The whole saga started recently via a report from Taiwan’s Economic Daily News. It stated that TSMC told Apple it was planning on raising its wafer prices by six to nine percent. According to Macrumors, TSMC’s prices were already around 20 percent higher than those charged by its competitors. The reason for the increase was inflation, essentially. Everything has gotten more expensive, including supplies, materials, and labor. Apple allegedly rejected that “offer” from TSMC, though neither company would officially comment on the disagreement. It was reported previously that TSMC was planning on raising prices in 2022 due to supply chain issues, but apparently, the situation has improved enough that Apple felt it could take a hardline stance. However, Apple has reportedly acquiesced to TSMC’s demands according to TechSpot.
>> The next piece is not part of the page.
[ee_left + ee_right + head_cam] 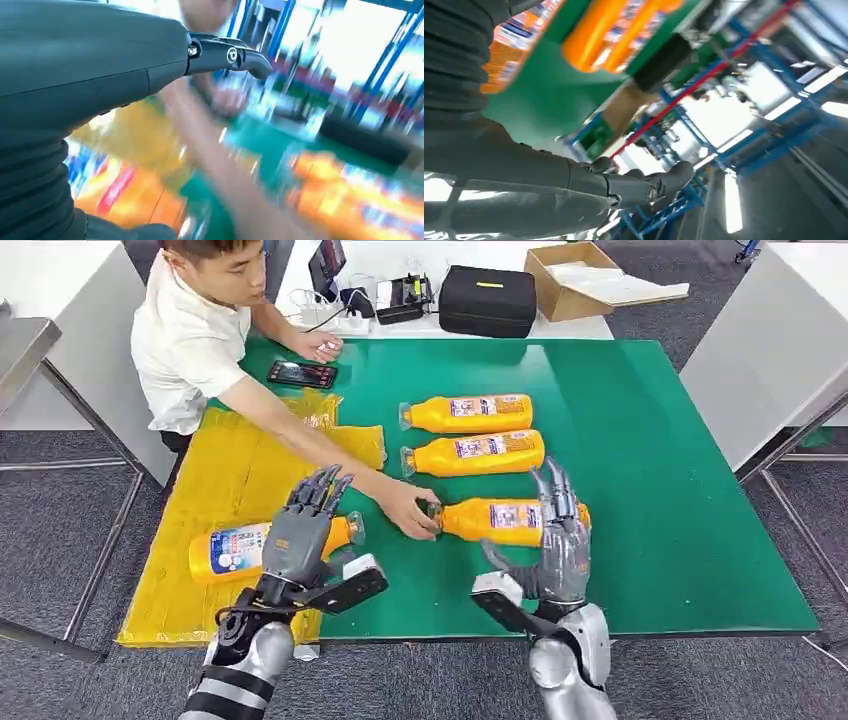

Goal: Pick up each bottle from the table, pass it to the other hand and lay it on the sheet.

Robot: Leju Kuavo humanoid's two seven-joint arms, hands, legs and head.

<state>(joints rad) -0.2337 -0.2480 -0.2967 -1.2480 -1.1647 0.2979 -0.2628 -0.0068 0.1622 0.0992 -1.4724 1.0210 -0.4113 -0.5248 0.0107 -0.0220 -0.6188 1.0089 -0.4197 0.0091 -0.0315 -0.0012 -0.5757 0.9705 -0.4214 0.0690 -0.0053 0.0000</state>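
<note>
With both hands spread and empty, the right hand point(558, 540) reaching for the near bottle point(505, 520) could strike the person's hand point(408, 508) on its cap, while the left hand point(300, 530) hovers over the sheet point(215, 470).

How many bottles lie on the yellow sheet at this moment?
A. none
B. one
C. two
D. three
B: one bottle lies on the yellow sheet, partly behind the left hand; the other three lie on the green mat.

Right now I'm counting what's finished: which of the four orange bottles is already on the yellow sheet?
The bottle under the left hand, lying on the yellow sheet. The other three lie on the green mat.
</note>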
Apple is TSMC’s biggest customer. It reportedly contributes more than 25 percent of TSMC’s annual revenue, so it has a bit of leverage. However, TSMC arguably has even more, as it’s the undisputed king of advanced nodes. Plus, it’s doubtful Apple would tap Samsung or, gasp, Intel to make its future chips. Although Samsung’s 3nm process is currently in production, Intel is still on 10nm (Intel 7) and beginning to ramp 7nm (Intel 4) for Meteor Lake in 2023. However, Intel has stated it hopes to regain Apple’s business in the future. It hopes to achieve “unquestioned supremacy” by 2025 when it theoretically might catch up to TSMC in advanced nodes. Situations like this might someday propel Apple into the virtual arms of a different foundry—maybe even Intel’s.
Still, it’s a situation that caught the whole industry’s attention. TSMC has the business of some of tech’s biggest companies. That includes Nvidia and AMD currently, as well as Apple and Intel. The thinking was if Apple could get it to back down, maybe another company could do the same. That obviously didn’t pan out, however. TSMC has also been playing hardball as of late, so this conclusion is not a surprise. AMD, Intel, and Nvidia had asked to reduce wafer orders in the wake of the great GPU dump of mid-2022. TSMC reportedly told Nvidia no on that one, as once again, what was Nvidia going to do about it? Go back to Samsung?
For now, it’s a rare situation for a company as powerful and wealthy as Apple to be forced to capitulate to another company’s demands. But it’s obvious to everyone why it allegedly did so: it had no choice. The same can be said for AMD and Nvidia. The situation will probably be exacerbated by TSMC’s 3nm process too, as everyone seemingly wants a piece of it. It’s one of the reasons the US Commerce Secretary recently warned about the US’s reliance on TSMC in general. She stated that if that supply of chips were suddenly cut off, the US would plummet into an immediate recession. “Right now, the US does not produce any leading-edge chips in our country,” she said.
Back then she was promoting the CHIPS Act back then, which was recently signed into law. It’s possible that once those funds begin to flow to companies like Intel, the US can begin to compete more effectively with TSMC. Although, that won’t come to fruition for several years, at least.